My best friend died. I’ve said and written this sentence more times than I can count over the past year, and in the process I’ve told myself it was true a little more with each use. I knew a part of me knew it was true from the moment my phone rang as I was just being seated for a film screening for a 2014 title whose name I’ve long forgotten. I remember collapsing in the hallway of the same movie theater I still frequent 2-3 times any given week, weeping, feeling as if my spirit had momentarily been sucked from my very being. I have glimpses of calling my mother and my fiancé, Lisa, telling them each the truth while gasping through sobs and wiping snot on a bench outside a screening for Gone Girl that was seeing a heavy amount of foot traffic. I couldn’t tell you how I got outside, but logic says I walked, and then my fiancé arrived to take me home. My best friend wasn’t dead just yet, but he was dying, and he would be gone before I could arrive no matter the means I took. I would have given everything in my bank account to pay for a flight, and I know my family would have chipped in if they thought it could help. We couldn’t make it. All we could do was wait, several hours, until confirmation finally came.

You might not believe this, but I actually found out about Justin’s death from Facebook. I was visiting his page while saying prayers to God, George Carlin, and every fallen family member I thought might be able to help when I saw someone post a comment reading “RIP” on his page. I knew things were far too dire for this to be a sick prank, and moments later my phone rang. It was Justin’s sister, and she didn’t really say anything at all. I think I asked if something had happened, and all I heard in response was a mumble buried in an urgent fight against oncoming tears. I apologized, as we all do in moments of loss, and after a few shared tears we hung up the phone. Lisa was coming up the hall from the kitchen as I hung up, and I jumped to greet her, sharing the news while collapsing in her arms. She had grown extremely close to Justin over the years as well, but in that moment she knew she had to be the strong one for both of us. I don’t know that I have ever thanked her for that.

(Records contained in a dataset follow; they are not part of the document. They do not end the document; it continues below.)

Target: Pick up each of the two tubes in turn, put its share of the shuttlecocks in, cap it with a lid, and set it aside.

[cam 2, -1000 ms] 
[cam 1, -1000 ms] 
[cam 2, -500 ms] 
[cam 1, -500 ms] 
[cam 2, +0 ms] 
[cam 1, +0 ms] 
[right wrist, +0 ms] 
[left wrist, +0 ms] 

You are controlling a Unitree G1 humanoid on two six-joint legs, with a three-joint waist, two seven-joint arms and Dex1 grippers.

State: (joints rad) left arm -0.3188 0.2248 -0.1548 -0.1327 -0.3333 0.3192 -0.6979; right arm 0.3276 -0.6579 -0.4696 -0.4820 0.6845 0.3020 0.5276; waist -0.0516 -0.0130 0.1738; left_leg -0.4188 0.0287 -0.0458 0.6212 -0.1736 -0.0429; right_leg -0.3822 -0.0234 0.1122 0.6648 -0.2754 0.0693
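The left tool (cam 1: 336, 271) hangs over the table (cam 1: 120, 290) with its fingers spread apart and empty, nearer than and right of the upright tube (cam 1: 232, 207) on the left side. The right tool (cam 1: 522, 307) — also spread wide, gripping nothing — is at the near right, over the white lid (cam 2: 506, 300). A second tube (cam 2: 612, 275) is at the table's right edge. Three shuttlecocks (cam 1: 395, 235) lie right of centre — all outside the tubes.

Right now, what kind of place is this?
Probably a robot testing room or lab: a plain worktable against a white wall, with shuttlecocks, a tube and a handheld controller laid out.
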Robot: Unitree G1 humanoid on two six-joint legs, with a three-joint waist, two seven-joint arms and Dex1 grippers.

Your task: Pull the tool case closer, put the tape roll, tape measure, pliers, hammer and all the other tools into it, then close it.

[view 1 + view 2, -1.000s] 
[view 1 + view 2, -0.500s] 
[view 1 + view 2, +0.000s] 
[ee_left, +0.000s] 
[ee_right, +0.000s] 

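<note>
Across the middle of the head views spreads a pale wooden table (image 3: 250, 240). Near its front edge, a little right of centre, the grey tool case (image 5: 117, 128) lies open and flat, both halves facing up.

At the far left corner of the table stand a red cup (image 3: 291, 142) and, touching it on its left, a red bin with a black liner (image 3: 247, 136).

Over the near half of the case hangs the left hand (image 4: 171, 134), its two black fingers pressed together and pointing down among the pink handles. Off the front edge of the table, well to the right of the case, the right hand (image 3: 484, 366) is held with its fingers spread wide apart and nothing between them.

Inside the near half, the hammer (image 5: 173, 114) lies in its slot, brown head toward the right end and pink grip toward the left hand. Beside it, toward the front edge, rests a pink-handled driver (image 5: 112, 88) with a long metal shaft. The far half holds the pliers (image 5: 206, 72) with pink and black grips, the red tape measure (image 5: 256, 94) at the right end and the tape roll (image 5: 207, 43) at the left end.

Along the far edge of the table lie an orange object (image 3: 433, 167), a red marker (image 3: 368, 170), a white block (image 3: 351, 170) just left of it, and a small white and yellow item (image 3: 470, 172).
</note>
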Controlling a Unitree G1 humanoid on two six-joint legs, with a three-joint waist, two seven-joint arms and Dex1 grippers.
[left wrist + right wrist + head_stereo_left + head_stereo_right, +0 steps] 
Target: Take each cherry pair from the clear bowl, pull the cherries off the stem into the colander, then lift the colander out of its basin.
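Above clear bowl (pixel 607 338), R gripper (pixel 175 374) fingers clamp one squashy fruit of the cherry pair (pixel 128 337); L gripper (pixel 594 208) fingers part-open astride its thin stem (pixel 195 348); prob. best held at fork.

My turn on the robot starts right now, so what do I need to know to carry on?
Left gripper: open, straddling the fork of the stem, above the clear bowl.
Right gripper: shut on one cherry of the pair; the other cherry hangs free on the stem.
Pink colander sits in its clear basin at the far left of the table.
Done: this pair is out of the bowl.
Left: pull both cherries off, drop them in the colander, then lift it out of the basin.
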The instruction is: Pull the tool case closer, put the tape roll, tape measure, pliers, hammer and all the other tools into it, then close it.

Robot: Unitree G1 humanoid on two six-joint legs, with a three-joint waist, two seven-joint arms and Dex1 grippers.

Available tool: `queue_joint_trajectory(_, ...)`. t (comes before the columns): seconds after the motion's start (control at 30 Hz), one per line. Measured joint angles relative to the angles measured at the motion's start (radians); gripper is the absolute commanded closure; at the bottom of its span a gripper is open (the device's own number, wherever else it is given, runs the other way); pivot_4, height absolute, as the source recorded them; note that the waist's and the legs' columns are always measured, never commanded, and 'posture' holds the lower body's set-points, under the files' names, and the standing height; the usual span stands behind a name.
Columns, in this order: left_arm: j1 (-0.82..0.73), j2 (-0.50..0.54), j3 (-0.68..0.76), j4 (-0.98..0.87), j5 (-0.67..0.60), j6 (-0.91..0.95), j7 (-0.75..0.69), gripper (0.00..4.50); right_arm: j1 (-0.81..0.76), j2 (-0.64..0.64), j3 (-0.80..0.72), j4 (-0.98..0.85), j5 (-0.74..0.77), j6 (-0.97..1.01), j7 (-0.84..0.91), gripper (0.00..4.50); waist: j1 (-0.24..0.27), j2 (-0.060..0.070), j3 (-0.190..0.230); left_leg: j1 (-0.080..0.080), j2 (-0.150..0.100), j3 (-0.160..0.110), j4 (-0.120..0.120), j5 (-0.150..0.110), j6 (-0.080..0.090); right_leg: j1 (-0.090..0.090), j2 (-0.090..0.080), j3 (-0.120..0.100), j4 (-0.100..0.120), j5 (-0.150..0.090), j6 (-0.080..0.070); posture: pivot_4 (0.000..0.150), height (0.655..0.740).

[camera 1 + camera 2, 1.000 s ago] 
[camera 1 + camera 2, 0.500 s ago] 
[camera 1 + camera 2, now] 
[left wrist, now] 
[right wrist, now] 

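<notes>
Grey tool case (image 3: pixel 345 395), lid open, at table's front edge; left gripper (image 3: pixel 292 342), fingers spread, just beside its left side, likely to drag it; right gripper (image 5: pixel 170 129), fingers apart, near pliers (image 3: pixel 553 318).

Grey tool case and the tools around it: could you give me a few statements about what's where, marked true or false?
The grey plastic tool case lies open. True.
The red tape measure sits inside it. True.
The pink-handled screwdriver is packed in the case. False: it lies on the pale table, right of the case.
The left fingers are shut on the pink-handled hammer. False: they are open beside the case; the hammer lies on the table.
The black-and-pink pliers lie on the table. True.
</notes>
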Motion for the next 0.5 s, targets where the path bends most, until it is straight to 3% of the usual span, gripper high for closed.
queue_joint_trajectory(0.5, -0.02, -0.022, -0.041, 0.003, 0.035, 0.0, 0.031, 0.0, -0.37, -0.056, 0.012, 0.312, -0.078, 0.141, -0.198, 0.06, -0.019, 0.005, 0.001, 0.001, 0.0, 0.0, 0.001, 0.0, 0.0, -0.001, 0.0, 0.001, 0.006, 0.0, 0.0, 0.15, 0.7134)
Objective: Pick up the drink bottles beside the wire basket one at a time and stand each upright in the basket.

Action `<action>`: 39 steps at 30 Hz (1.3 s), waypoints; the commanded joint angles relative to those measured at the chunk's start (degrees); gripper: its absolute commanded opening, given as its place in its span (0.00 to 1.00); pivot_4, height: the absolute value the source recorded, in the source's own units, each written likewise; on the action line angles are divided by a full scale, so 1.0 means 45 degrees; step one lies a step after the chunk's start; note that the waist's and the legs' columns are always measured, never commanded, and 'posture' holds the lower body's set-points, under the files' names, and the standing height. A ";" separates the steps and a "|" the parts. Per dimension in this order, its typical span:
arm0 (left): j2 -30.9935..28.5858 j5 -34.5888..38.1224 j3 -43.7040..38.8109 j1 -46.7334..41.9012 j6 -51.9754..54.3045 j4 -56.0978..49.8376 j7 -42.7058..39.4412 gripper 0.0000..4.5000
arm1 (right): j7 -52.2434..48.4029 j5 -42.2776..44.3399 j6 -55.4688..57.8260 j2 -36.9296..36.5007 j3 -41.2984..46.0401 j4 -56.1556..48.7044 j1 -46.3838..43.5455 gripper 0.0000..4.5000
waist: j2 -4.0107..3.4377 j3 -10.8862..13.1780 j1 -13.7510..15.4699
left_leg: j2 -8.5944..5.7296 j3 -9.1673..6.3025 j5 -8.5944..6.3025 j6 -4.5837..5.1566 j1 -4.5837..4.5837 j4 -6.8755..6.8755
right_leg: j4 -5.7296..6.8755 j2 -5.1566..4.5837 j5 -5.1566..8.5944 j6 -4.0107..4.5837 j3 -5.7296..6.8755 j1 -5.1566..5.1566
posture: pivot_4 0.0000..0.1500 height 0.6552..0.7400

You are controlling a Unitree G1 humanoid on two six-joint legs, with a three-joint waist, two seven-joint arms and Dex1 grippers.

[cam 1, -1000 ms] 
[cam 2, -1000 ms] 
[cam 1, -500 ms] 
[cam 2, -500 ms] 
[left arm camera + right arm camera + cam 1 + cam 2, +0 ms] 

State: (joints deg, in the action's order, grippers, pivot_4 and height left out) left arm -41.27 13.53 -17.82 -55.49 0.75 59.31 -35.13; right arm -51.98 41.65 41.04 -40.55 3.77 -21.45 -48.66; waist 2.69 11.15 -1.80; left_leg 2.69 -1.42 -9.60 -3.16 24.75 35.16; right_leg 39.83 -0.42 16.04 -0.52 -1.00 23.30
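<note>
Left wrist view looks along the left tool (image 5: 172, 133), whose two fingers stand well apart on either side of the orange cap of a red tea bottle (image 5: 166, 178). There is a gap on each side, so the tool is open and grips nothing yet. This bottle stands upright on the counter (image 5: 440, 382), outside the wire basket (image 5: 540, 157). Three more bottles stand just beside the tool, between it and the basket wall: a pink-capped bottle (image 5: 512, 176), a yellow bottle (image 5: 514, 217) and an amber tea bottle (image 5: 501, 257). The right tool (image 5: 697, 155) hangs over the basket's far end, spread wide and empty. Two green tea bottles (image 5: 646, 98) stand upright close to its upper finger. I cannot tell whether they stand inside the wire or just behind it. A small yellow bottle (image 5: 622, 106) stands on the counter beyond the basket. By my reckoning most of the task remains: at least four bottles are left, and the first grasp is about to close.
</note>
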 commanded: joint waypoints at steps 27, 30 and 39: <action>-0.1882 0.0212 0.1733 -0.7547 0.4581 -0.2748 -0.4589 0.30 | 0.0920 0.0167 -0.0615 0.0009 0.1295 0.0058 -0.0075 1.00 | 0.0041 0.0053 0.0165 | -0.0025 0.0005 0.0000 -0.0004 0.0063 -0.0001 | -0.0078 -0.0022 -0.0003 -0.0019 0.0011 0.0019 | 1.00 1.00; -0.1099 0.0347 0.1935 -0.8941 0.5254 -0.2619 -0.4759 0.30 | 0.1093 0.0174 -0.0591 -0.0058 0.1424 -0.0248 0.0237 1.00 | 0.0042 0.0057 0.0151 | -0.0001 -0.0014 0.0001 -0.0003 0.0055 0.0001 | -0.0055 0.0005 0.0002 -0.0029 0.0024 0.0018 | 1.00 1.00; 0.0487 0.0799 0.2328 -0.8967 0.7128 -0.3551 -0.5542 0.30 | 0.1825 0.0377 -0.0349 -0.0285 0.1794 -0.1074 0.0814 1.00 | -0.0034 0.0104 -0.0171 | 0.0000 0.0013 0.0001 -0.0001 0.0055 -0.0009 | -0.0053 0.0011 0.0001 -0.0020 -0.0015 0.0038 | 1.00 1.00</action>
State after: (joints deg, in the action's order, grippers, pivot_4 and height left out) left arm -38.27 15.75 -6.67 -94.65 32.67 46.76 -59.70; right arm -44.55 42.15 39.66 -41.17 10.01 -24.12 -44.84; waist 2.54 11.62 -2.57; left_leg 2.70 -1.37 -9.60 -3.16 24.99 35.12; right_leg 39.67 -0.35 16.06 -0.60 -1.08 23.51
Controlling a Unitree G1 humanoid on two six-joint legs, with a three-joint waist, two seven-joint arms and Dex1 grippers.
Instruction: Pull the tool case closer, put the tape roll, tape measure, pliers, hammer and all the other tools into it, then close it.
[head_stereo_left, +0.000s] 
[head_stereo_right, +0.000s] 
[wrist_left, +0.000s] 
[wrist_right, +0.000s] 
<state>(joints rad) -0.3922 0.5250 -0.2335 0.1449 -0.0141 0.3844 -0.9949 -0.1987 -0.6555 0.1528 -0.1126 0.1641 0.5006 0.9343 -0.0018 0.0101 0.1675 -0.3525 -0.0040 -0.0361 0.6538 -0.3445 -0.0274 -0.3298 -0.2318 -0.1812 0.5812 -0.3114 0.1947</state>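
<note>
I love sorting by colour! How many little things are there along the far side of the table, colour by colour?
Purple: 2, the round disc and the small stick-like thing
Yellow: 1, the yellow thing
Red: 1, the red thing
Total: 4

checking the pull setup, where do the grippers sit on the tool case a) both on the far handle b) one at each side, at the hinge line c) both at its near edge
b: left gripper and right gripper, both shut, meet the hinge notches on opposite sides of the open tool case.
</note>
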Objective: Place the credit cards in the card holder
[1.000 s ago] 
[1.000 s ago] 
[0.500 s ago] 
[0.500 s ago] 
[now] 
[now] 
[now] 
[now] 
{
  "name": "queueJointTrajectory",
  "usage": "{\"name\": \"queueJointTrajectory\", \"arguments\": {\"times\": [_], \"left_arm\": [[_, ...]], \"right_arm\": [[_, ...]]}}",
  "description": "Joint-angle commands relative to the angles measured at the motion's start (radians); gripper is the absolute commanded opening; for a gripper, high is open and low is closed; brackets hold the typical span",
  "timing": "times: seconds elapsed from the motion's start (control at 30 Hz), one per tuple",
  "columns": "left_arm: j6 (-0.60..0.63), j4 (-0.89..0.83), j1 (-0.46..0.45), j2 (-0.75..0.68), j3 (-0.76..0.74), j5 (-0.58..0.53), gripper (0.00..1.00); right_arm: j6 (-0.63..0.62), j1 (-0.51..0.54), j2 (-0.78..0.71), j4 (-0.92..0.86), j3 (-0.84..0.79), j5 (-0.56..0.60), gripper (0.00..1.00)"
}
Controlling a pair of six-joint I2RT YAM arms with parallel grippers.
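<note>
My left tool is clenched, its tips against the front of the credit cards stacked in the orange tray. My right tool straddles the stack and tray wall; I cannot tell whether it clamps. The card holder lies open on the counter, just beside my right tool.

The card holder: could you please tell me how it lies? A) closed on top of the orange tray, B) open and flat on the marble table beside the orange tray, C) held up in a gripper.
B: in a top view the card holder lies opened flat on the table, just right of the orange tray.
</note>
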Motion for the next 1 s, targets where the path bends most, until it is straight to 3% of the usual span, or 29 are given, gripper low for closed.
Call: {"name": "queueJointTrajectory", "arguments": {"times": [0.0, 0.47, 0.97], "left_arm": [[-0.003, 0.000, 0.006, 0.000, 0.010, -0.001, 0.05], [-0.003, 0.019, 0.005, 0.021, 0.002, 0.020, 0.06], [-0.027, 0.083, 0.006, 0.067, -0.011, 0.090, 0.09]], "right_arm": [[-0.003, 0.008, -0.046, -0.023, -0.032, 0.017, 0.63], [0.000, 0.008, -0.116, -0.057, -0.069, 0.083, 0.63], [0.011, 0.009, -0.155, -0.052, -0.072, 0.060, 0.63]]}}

The last time I saw Justin was in Cleveland over the summer. He had just crossed the three month mark on his latest hospital stay and I made good on a longstanding promise to come visit him. Having a job that allows me to work from home has its perks, and in this case I was able to travel during the week and put in hours while Justin underwent daily dialysis (often followed by naps, which allotted for even more work time). He never wanted to talk about his illness, and he would do his best to silence any doctors or nurses who tried to speak too directly about any specific treatments. Though he was sick for several years he always made it a point to keep details about his sickness at arm’s length from myself and our closest friends. It was his way of protecting us, but as you can imagine it never sat well with anyone.

During our time together on this trip we laughed over memories from our time in college, before Justing was sick. We talked about the girls we met and the adventures we shared. The time we got our car stuck in the woods on Justin’s 21st birthday and he missed the opportunity to have a proper night of drinking, and the time we drove to Ann Arbor for what turned out to be a sold out concert and drove three hours straight back to campus. We also played a lot of X-Box, which was the number one distraction Justin had from his immediate surroundings. He kicked my ass. It was a lot like being back in the dorm, but this time one of us was very, very ill.

At night, Justin and I would head to the rooftop of the Hospital and look at the city of Cleveland. Justin hated the view, and having seen a fair share of cities myself I wasn’t fond of it either, but it was what we had and we passed time poking fun at the city’s excitement over the return of Lebron James. We were even joined by a friend, Jacob, and together we sang Bob Seger’s “Night Moves” while the Tigers lit off Fireworks. Writing it now makes everything seem kind of like a schmaltzy climax to a John Greene novel, I know, but we wouldn’t realize the importance of those moments until many months later.

The only time we spoke about Justin’s sickness was when he made a simple request, and that was that I contact all our friends if he lost his battle. And trust me, it was a battle.

So after I collapsed into Lisa’s arms in that hallway, and after we eventually made it to our bed for several minutes of sobs, I remembered the request of my best friend. I started with our closest friends, and every single one was its own Earth-shattering moment. It was something I will never forget, and it’s something that I don’t that I will really discuss outside of this post. The calls with our closest friends were somehow the easiest, as the anticipation for Justin’s passing had already made its way through our immediate circle. Justin and I also shared friends whom he spoke to far more frequently than myself that he also requested I call at the same time, and those were the hardest moments of all. Speaking to people I hadn’t had a deep conversation with in months, if not over year, to say our mutual friend had just died was an impossible task that felt increasingly difficult with each number I dialed. It was necessary though, and I know Justin asked me to do that because he knew it would force me to deal with the reality of his passing far quicker than I was likely to on my own. He was always looking out for me like that, but as you might guess from the beginning of this story I somehow found a way to avoid truly facing those facts until the last few weeks.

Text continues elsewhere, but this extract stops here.